Strong privacy ($\varepsilon = 1$) renders CATE estimation unreliable for clinical use. The CATE RMSE of 4.87 and 95% coverage of 0.82 mean that treatment effect estimates for individual patients are too noisy for personalized medicine decisions. The ATE is still reasonable (bias 1.12, within the confidence interval), so $\varepsilon = 1$ is sufficient for answering "does the treatment work on average?" but not "which patients benefit most?"

Regulatory Outcome

The MediCore team presents two analyses to the regulatory committee:

  1. Primary analysis (ATE): Federated + DP at $\varepsilon = 3$, estimating ATE = 8.51 mmHg (SE 0.62, 95% CI [7.29, 9.73]). This is within 0.5 mmHg of the centralized estimate and provides a formal DP guarantee that satisfies GDPR Article 5(1)(f) proportionality requirements.

  2. Exploratory analysis (CATE): Federated + DP at $\varepsilon = 8$, identifying patient subgroups that benefit most (older patients with multiple comorbidities). This uses a larger privacy budget because it requires finer-grained estimates, and it is presented as exploratory (not confirmatory) to acknowledge the additional noise.

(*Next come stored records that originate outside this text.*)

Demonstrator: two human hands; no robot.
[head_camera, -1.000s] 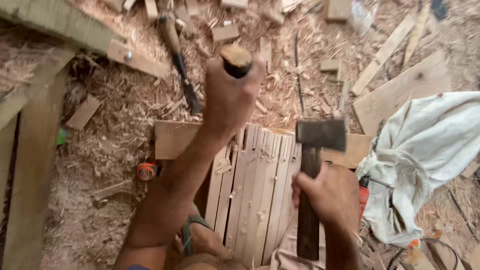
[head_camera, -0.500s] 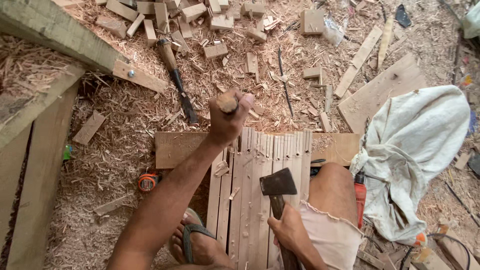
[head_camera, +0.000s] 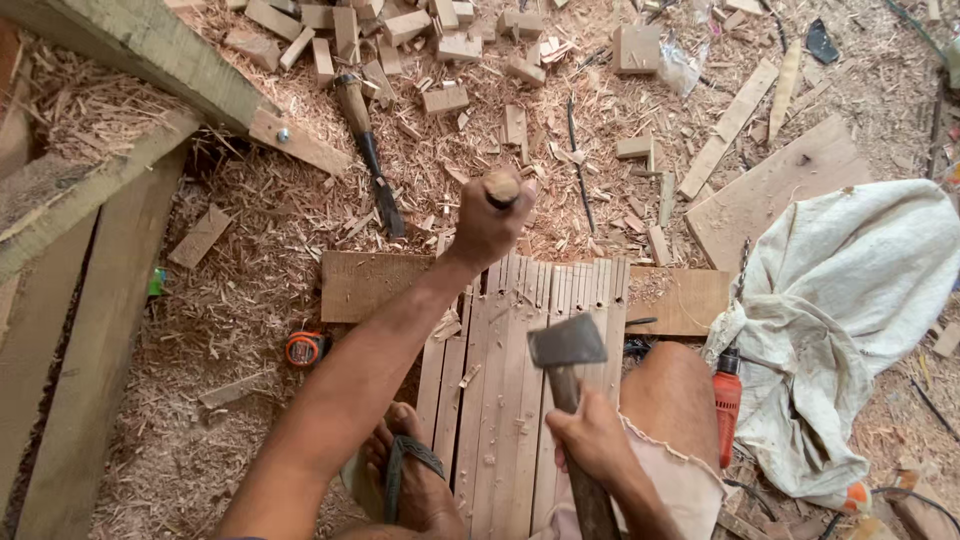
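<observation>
My left hand (head_camera: 490, 222) is closed around the wooden handle of a chisel (head_camera: 502, 188) held upright at the far end of a row of narrow wooden slats (head_camera: 500, 370). My right hand (head_camera: 593, 440) grips the wooden handle of a hammer (head_camera: 567, 345), whose dark metal head hangs above the slats, nearer to me than the chisel. The slats lie side by side across a brown board (head_camera: 370, 285). My foot in a sandal (head_camera: 410, 470) rests on the slats' near end, and my knee (head_camera: 675, 390) is beside them.
A second chisel (head_camera: 368, 150) lies in the shavings beyond the board. An orange tape measure (head_camera: 304, 348) sits left, a red drill (head_camera: 727, 400) and a white sack (head_camera: 850, 300) right. Wood blocks and offcuts (head_camera: 445, 50) cover the sawdust floor; timber beams (head_camera: 110, 200) stand left.
The hammer has come down from its raised position to low over the slats. The left hand with the chisel has moved slightly away, to the slats' far end.
</observation>
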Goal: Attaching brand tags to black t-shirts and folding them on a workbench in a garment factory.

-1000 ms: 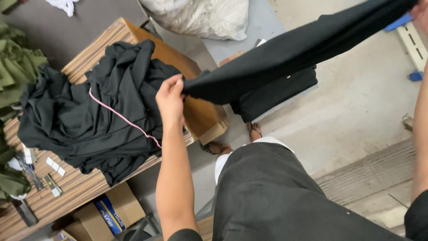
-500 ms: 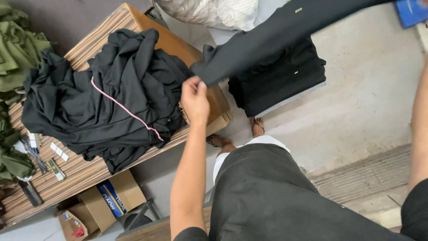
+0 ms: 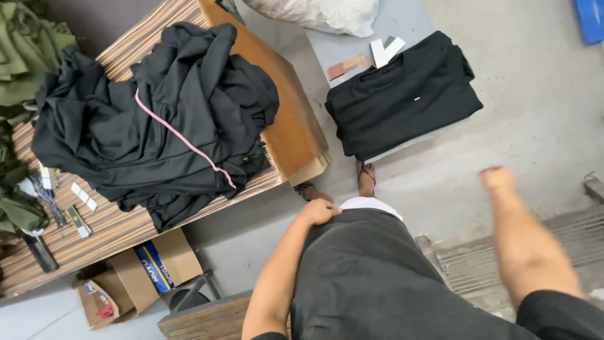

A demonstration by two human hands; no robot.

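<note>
My left hand (image 3: 319, 211) lies curled against the hem of my dark shirt (image 3: 377, 283), with nothing separate visible in it. Out to the right, over the concrete floor, my right hand (image 3: 497, 179) is blurred; it looks closed and empty. A neat stack of folded black garments (image 3: 402, 94) rests on a grey board (image 3: 352, 44) on the floor ahead of my sandalled feet (image 3: 365, 177). A loose heap of black garments (image 3: 157, 119) with a pink cord across it covers the wooden table (image 3: 296, 126) to the left.
Green garments (image 3: 28, 50) lie at the table's far left, with small tags and tools (image 3: 78, 201) near its edge. Open cardboard boxes (image 3: 151, 264) sit under the table. A white sack (image 3: 321, 12) is at the top, a blue crate (image 3: 591, 19) top right.
The black garment that both hands held stretched out has been let go and now lies on the folded stack. Both hands have dropped back toward my body.
</note>
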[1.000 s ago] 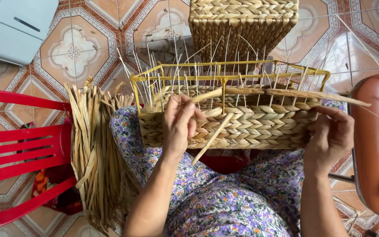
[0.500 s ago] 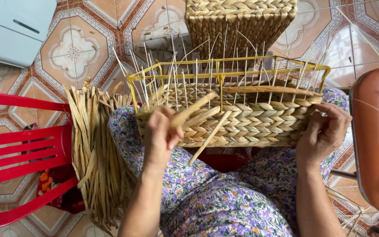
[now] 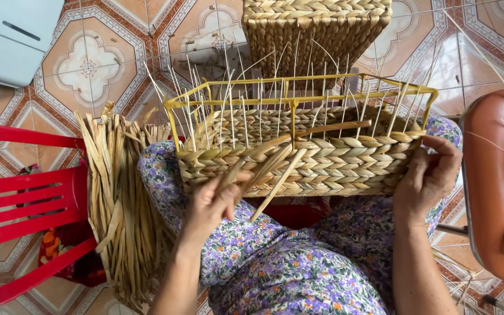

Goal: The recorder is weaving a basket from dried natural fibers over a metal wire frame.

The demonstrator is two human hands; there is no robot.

The entire analysis was completed in 3 weeks — compared to the 6-12 month timeline estimated for a centralized data enclave. No patient-level data crossed institutional boundaries. The privacy budget was formally tracked and reported: $\varepsilon = 3.0$ for the primary analysis, $\varepsilon = 8.0$ for the exploratory analysis, with $\delta = 10^{-6}$ throughout.

Lessons Learned

  1. Federated DP is not just a privacy constraint — it is an enabler. The analysis would not have happened at all without federated learning, because the data sharing agreements were intractable. Accepting a modest privacy-utility cost enabled an analysis that would otherwise have been impossible.

  2. Non-IID data required careful handling. The initial FedAvg run showed poor convergence because Tokyo and São Paulo's young, healthy populations diverged from the global model during local training. Adding a FedProx proximal term ($\mu = 0.01$) stabilized convergence. The team also reduced local epochs from 5 to 2 for the most heterogeneous sites.

  3. Secure aggregation was necessary for institutional trust, not just formal privacy. Several hospital IRBs required a contractual guarantee that MediCore could not observe individual site updates. Secure aggregation (via the TF Encrypted library running on MediCore's coordination server) provided this guarantee. The computational overhead was approximately 3x per round, acceptable for 50 rounds of a treatment effect model.

  4. The privacy budget must be pre-registered. The biostatistics team initially planned a single analysis at $\varepsilon = 3$. When the CATE results were noisy, the clinical team requested a re-run at $\varepsilon = 8$. This was permitted because the total budget was pre-registered as $\varepsilon = 11$ (primary + exploratory), approved by the IRB before the data was touched. Without pre-registration, the second analysis would have required a new IRB submission.